Gunnar Henderson is the reigning American League Rookie of the Year and one of baseball’s best young players, a draft steal as the 42nd-overall pick in 2019 who began yesterday ranked second in the majors with 20 home runs and fifth in slugging percentage at .583 and OPS at .954.

Henderson hit his 21st homer last night, his seventh in the leadoff spot, but he isn’t immune to cold spells and the frustrations that come with them.
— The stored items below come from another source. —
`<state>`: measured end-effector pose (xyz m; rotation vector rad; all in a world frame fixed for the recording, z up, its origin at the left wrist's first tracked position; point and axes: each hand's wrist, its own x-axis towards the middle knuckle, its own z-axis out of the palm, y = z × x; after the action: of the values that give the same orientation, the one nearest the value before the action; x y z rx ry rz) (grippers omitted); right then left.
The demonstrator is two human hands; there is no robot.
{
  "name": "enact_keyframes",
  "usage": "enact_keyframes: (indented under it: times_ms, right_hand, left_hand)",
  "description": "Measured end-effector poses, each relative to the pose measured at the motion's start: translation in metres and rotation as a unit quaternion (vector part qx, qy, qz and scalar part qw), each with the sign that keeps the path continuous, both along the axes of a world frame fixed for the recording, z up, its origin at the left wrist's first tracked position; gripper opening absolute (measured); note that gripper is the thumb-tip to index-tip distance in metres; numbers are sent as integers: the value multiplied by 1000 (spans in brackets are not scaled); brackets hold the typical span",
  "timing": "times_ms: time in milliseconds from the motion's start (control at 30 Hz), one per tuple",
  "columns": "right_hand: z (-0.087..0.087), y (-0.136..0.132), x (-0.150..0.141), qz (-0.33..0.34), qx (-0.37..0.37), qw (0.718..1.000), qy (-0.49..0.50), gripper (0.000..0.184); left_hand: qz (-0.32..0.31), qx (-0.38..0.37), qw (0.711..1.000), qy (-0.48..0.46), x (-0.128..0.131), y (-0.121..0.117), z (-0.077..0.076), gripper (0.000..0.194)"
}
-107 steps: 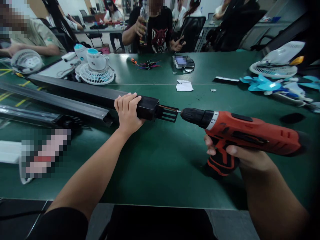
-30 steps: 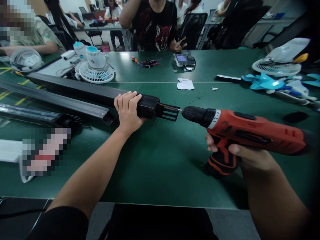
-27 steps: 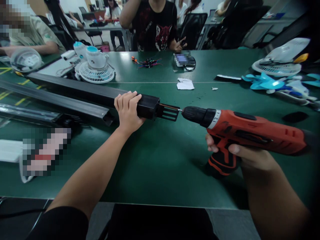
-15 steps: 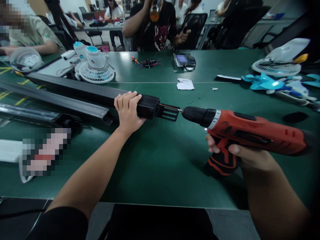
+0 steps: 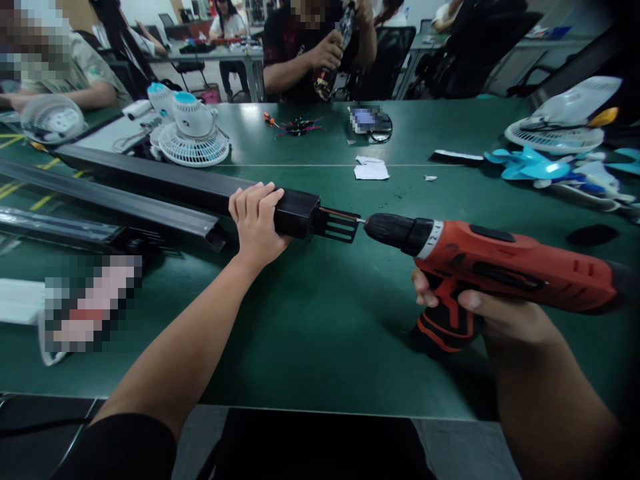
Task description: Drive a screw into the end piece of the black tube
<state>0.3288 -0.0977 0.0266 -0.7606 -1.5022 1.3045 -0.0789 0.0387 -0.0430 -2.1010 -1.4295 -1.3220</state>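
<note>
My left hand [image 5: 257, 223] is wrapped over the near end of a long black metal tube [image 5: 200, 185], which lies slantwise on the green table [image 5: 320, 347]. From the tube's capped end a flat slotted black bracket [image 5: 340, 227] sticks out to the right. My right hand [image 5: 495, 310] grips the handle of a red and black cordless drill [image 5: 525, 263], its chuck [image 5: 395, 230] pointing left. A thin bit runs from the chuck along the bracket's upper edge toward the tube's end cap; its tip is too small to make out.
More black metal profiles [image 5: 150, 207] lie at left. White fan parts [image 5: 195, 137] stand behind them, with blue fan blades [image 5: 535, 163] at far right. Paper scraps [image 5: 371, 168] and a small wired frame [image 5: 300, 125] lie farther back. Across the table a person holds a bottle [image 5: 327, 77].
The person across the table has lowered the bottle and now has both hands on it. My hands, the tube and the drill look almost unchanged.
</note>
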Motion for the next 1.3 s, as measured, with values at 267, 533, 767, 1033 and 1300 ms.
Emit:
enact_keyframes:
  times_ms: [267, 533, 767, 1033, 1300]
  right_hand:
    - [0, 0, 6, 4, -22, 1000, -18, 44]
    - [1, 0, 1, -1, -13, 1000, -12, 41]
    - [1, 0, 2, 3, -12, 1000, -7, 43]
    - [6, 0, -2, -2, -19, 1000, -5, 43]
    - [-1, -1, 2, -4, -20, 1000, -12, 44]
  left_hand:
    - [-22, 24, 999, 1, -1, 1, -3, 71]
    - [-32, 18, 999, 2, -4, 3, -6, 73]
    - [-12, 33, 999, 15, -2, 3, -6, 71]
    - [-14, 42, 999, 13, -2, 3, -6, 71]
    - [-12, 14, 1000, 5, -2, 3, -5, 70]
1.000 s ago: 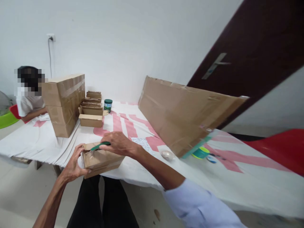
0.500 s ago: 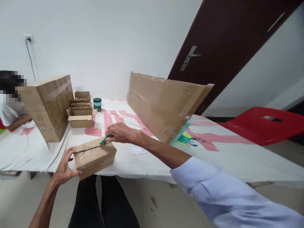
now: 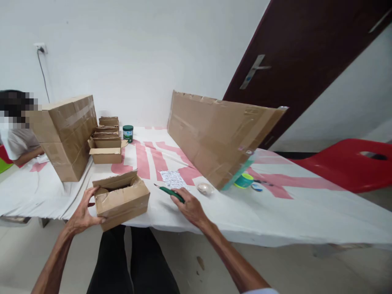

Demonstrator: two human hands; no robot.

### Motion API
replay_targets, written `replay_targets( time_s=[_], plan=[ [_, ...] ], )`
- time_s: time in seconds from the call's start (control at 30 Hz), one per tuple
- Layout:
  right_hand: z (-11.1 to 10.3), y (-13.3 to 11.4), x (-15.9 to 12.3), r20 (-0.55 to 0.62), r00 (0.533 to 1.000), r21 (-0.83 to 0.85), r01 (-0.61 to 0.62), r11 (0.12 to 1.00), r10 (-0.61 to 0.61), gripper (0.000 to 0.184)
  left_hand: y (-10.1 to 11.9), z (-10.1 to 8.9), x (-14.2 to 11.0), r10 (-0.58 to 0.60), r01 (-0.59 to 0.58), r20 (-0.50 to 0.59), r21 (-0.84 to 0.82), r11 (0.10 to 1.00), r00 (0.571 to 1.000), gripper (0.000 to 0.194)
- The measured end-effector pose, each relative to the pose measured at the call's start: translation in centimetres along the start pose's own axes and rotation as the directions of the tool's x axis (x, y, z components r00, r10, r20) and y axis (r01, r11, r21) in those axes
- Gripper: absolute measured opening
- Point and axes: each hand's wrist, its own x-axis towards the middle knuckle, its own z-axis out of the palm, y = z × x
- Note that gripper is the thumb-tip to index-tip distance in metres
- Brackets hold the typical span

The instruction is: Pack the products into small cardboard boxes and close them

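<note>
A small cardboard box (image 3: 122, 202) sits at the table's front edge, its top flaps partly raised with a dark gap between them. What is inside cannot be made out. My left hand (image 3: 84, 214) grips the box's left end, thumb on the front face and fingers at the upper edge. To the right of the box, my right hand (image 3: 191, 206) is closed around a green utility knife (image 3: 171, 192), its tip pointing left toward the box. Behind the knife lies a printed sheet (image 3: 174, 179), and a small clear-wrapped item (image 3: 205, 188) rests beyond the hand.
Stacked closed cartons (image 3: 69, 139) stand at the left, beside several open boxes (image 3: 105, 155) and a green jar (image 3: 128, 134). A large cardboard panel (image 3: 220, 134) leans at the back right, near a tape roll (image 3: 243, 180). A red chair (image 3: 343, 163) is at right; another person (image 3: 20, 141) sits far left.
My right hand has moved right and back from the box with the utility knife. The box's top has opened, its flaps lifting. My left hand stays on the box.
</note>
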Motion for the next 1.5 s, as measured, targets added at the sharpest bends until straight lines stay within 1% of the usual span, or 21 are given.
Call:
replay_targets(
  time_s=[0.1,0.17,0.2,0.3,0.37,0.43,0.53,0.6,0.63,0.67,0.73,0.8,0.83,0.9,0.93,1.0,1.1,1.2,1.27,1.37,1.5],
  plan=[
    [4.5,0.3,-2.8,-0.016,0.999,-0.041,-0.037,0.998,0.037,0.033,0.2,-0.5,0.3,-0.036,0.037,0.020,-0.033,0.999,0.999,0.108],
    [6.0,0.0,-3.3,-0.023,1.000,-0.058,-0.020,0.998,0.019,0.028,0.3,-1.0,0.4,-0.064,0.067,0.038,-0.069,0.995,0.997,0.103],
    [6.2,-0.4,-3.1,-0.036,0.999,-0.042,-0.001,0.999,0.000,0.026,0.3,-1.2,0.4,-0.082,0.086,0.047,-0.102,0.991,0.996,0.095],
    [5.4,-2.4,-1.3,-0.079,0.996,0.126,0.054,0.991,-0.044,0.026,0.2,-1.5,0.7,-0.170,0.176,0.043,-0.225,0.958,0.984,0.067],
    [4.5,-4.5,0.4,-0.068,0.995,0.257,0.086,0.962,-0.071,0.030,0.3,-1.3,1.0,-0.221,0.218,0.018,-0.257,0.942,0.975,0.065],
    [3.7,-6.9,2.2,-0.027,0.990,0.314,0.140,0.939,-0.139,0.036,0.6,-1.1,1.2,-0.233,0.226,-0.005,-0.236,0.945,0.972,0.066],
    [3.0,-9.9,4.4,0.065,0.961,0.300,0.239,0.924,-0.270,0.050,1.1,-1.0,1.3,-0.207,0.203,0.009,-0.225,0.953,0.978,0.071],
    [2.6,-11.1,5.2,0.106,0.935,0.276,0.298,0.914,-0.337,0.053,1.3,-1.2,1.1,-0.188,0.197,0.059,-0.269,0.943,0.980,0.087],
    [2.4,-11.5,5.3,0.099,0.924,0.260,0.335,0.906,-0.370,0.048,1.3,-1.4,1.0,-0.177,0.196,0.090,-0.293,0.936,0.980,0.097],
    [2.1,-11.8,5.1,0.074,0.911,0.237,0.379,0.895,-0.405,0.040,1.2,-1.5,0.9,-0.170,0.198,0.117,-0.313,0.929,0.979,0.102],
    [1.7,-12.0,4.2,0.001,0.875,0.167,0.476,0.863,-0.483,0.023,0.9,-1.8,0.7,-0.174,0.209,0.136,-0.322,0.923,0.975,0.094],
    [1.6,-11.8,2.5,-0.055,0.825,0.078,0.566,0.821,-0.563,0.021,0.6,-1.8,0.5,-0.176,0.207,0.132,-0.283,0.936,0.975,0.084],
    [1.6,-11.6,1.5,-0.071,0.800,0.036,0.600,0.799,-0.596,0.023,0.6,-1.6,0.4,-0.167,0.196,0.134,-0.246,0.949,0.977,0.087],
    [2.0,-11.2,-0.4,-0.092,0.767,-0.028,0.635,0.772,-0.635,0.023,0.7,-1.2,0.1,-0.125,0.147,0.148,-0.149,0.978,0.981,0.108],
    [2.3,-10.9,-1.3,-0.100,0.763,-0.049,0.637,0.769,-0.638,0.022,0.8,-0.9,-0.1,-0.101,0.117,0.153,-0.101,0.988,0.983,0.120],
    [2.8,-10.6,-2.4,-0.114,0.770,-0.057,0.626,0.778,-0.628,0.020,0.9,-0.3,-0.3,-0.070,0.075,0.148,-0.028,0.997,0.987,0.132],
    [3.5,-10.3,-2.6,-0.112,0.800,0.008,0.595,0.804,-0.590,0.019,1.0,0.4,-0.5,-0.054,0.055,0.108,-0.006,0.998,0.993,0.134],
    [3.9,-10.4,-1.9,-0.073,0.857,0.087,0.515,0.853,-0.510,0.014,0.9,1.1,-0.5,-0.045,0.047,0.044,-0.059,0.997,0.998,0.135],
    [4.1,-10.4,-1.4,-0.057,0.888,0.113,0.460,0.881,-0.457,0.021,0.8,1.6,-0.6,-0.036,0.036,0.007,-0.104,0.994,0.999,0.138],
    [4.5,-10.1,-0.9,-0.039,0.902,0.120,0.431,0.894,-0.429,0.039,0.3,2.7,-0.9,-0.028,0.019,-0.043,-0.196,0.980,0.999,0.141],
    [5.0,-9.2,-0.6,0.002,0.910,0.115,0.413,0.904,-0.416,0.038,-0.3,4.3,-1.7,-0.089,0.053,-0.110,-0.295,0.954,0.990,0.152]
  ],
)
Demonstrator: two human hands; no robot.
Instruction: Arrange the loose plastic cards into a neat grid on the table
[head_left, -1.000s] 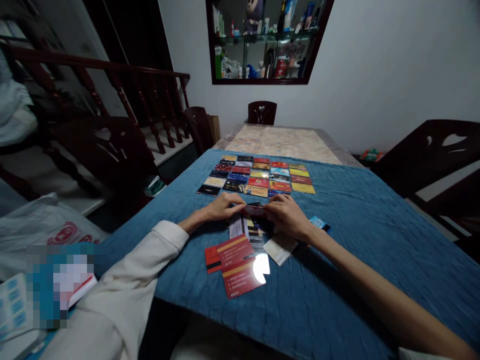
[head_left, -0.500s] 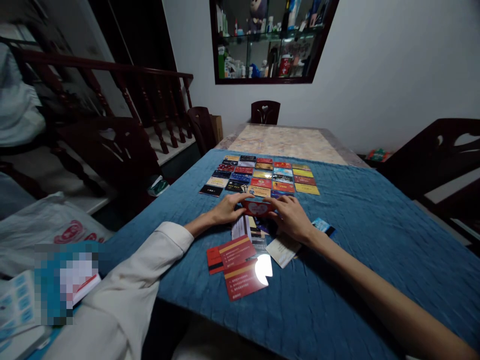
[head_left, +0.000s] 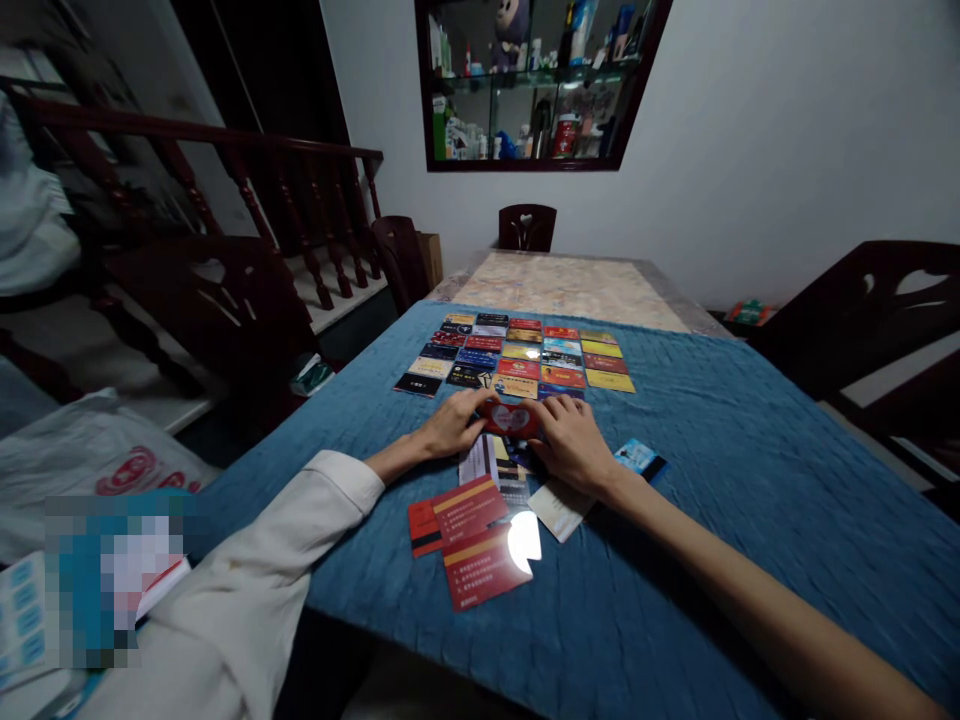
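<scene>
The left hand [head_left: 451, 425] and right hand [head_left: 574, 438] pinch a red heart-printed card [head_left: 510, 418]; card rows [head_left: 517, 369] lie at its twelve o'clock, gold-striped red cards [head_left: 484, 575] at six.

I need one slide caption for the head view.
Left hand and right hand hold a red card near rows of cards.

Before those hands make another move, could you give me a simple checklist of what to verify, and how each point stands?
1. Left hand gripping one end of the red heart card: ok.
2. Right hand gripping its other end: ok.
3. Heart print facing the viewer: ok.
4. Held card free of the cards beneath it: cannot tell, contact is hidden.
5. Pale card in full view: not ok, the right hand partly covers it.
6. Laid-out cards standing in columns beyond the hands, on the blue cloth: ok.
</scene>
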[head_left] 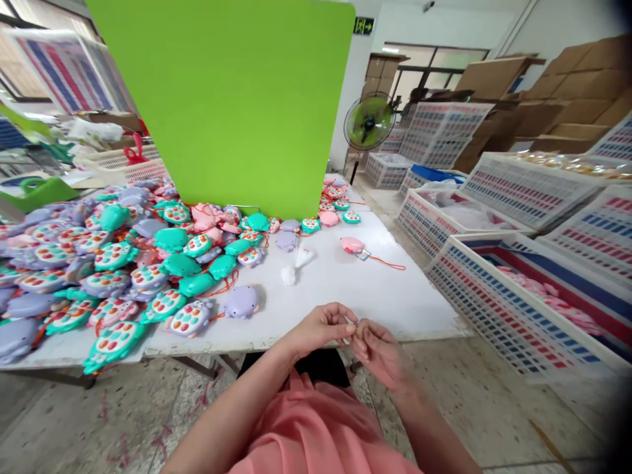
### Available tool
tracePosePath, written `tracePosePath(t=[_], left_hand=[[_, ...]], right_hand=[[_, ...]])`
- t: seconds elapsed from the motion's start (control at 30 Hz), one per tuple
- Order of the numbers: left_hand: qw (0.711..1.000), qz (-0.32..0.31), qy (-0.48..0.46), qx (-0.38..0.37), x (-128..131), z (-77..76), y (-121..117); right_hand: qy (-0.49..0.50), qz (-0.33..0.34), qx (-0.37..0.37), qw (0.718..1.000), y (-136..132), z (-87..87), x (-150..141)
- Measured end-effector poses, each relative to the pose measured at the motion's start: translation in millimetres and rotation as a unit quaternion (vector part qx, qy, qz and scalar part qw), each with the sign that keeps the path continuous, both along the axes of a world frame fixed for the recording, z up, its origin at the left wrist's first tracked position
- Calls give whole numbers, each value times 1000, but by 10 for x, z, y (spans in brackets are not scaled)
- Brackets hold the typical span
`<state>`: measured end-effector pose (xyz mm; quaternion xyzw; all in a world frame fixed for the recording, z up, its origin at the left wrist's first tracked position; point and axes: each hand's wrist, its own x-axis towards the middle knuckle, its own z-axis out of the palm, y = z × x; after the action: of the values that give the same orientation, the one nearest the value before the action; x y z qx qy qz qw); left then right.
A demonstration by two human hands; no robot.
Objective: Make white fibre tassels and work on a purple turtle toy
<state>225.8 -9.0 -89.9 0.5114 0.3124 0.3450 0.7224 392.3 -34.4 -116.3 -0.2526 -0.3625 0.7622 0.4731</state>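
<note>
From where I stand, the step in hand looks like close fingertip work: the left hand (328, 324) and the right hand (385, 355) meet just above the near edge of the long white counter (419, 303), thumbs and fingers bent inward. The fingertips come together at one spot, but whether they are clamped on something small I cannot tell. Work this fine, I judge, calls for a light pinch from each side and steady wrists. Nearest the hands, a shiny lilac plastic animal-shaped toy (241, 301) lies to the left, close to the near edge; a crumpled white plastic-like scrap (289, 275) sits farther in, and beyond it to the right lies a pink plastic toy (351, 245) with a small tag and an orange cord (388, 263) trailing right. The left side carries a broad heap of teal, lilac and pink toys (170, 239), some with rows of coloured dots facing up. A tall lime-green panel (237, 105) stands at the far side. Past it, to the right, are a round standing fan (370, 122), white plastic lattice crates (523, 329), the nearest holding pink pieces, and stacked brown cardboard boxes (587, 89).
</note>
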Motion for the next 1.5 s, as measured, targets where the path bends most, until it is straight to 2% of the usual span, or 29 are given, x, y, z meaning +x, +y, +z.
tracePosePath(t=[0.07,0.1,0.17,0.2,0.23,0.3,0.4,0.47,0.57,0.77,0.87,1.0,1.1,1.27,1.43,1.5], left_hand=[[987,32,110,113,-93,70,181],[963,64,196,177,-156,96,305],[873,137,384,267,-300,115,585],[824,174,469,266,-374,107,723],[800,196,508,253,-446,87,845],[779,220,547,216,-580,26,1021],[783,235,550,169,-740,-75,1095],[803,237,529,142,-805,-119,1049],[854,222,459,98,-811,-133,901],[949,175,260,44,-558,-32,569],[976,157,153,-10,-436,30,512],[982,126,130,-51,-399,31,555],[987,100,96,-84,-455,-7,615],[989,103,87,-54,-556,-44,721],[973,202,111,30,-566,-122,856],[964,218,140,63,-576,-162,886]], right_hand=[[-10,-5,5,1000,30,29,0],[-17,-12,2,1000,48,41,8],[-33,-23,-11,999,85,53,37],[-45,-24,-17,999,102,51,52],[-59,-24,-21,998,118,44,66],[-88,-30,-25,995,146,17,80],[-109,-43,-21,993,185,-36,63],[-116,-29,-16,993,218,-62,34],[-121,-7,-9,993,315,-82,-29],[-206,-38,27,977,701,-112,-290],[-138,-20,23,990,860,-119,-463],[-26,-16,-30,999,983,-145,-628],[13,-25,-82,996,1055,-189,-677],[25,-10,-146,989,1205,-232,-700],[24,15,-126,992,1336,-208,-799],[15,9,-110,994,1355,-203,-844]])
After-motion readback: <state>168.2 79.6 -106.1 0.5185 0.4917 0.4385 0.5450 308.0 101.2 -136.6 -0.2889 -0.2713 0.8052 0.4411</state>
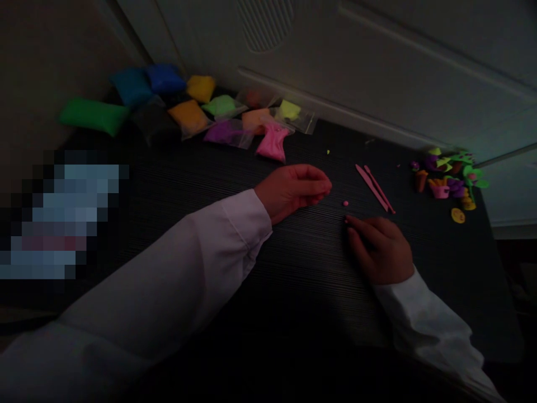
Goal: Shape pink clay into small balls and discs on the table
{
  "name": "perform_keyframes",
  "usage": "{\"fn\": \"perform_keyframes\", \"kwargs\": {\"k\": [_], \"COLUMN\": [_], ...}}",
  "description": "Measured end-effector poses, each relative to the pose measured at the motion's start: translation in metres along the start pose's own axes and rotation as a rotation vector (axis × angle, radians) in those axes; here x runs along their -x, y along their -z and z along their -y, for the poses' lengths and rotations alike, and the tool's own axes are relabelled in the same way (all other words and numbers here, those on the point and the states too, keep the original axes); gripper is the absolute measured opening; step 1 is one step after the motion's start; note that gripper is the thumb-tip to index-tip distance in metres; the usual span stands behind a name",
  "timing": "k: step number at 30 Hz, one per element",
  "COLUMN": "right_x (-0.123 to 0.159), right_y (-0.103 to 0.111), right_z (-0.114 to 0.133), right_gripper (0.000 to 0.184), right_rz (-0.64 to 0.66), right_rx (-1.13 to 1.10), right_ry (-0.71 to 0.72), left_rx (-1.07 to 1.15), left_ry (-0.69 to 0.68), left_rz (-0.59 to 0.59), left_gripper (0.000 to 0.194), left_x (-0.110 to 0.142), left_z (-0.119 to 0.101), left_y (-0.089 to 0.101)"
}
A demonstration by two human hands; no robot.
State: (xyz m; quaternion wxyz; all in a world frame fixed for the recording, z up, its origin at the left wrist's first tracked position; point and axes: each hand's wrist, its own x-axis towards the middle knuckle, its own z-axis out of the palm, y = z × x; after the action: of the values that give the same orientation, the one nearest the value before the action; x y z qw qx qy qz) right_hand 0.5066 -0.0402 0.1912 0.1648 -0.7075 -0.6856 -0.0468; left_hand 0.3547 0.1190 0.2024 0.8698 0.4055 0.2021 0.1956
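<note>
My left hand point(293, 193) hovers over the dark table with thumb and fingertips pressed together; whatever they may hold is hidden. To its right, a small pink clay ball point(345, 203) lies on the tabletop, touched by neither hand. Just below that ball is my right hand point(384, 249), its index finger reaching forward and the thumb close beneath. A tiny pale speck shows at the index fingertip, too small to name. Two pink modelling tools point(373, 188), one flat like a knife and one thin, lie side by side beyond my right hand.
Bags of coloured clay line the table's back left, among them a green pack point(94, 116) and a pink bag point(272, 141). Small finished clay figures point(439, 190) cluster at the right edge. A yellow-green crumb point(328, 151) lies behind my hands. A white panel point(377, 73) rises behind the table.
</note>
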Motion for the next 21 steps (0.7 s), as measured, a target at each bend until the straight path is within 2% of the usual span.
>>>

He knows where he can heat up again.

“Every accolade, it’s so impressive,” Fuller said. “But what you guys don’t see is in the cage, him coming in and saying, ‘OK, I feel like crap today. We’ve got to piece this thing together today.’ So it’s easy to see his success on the field and it’s like, ‘Wow, it must be so easy for him.’ It’s a grind for him every single day. He’s playing every day, he’s tired, his mechanics can be off a little bit. But it goes back to that belief of, ‘I’m better than the guy on the mound. I’ll figure it out. I don’t need to feel or be 100 percent to get it done tonight.’ And he tinkers in there every day just to make sure that when he goes out there, he’s ready to do damage.”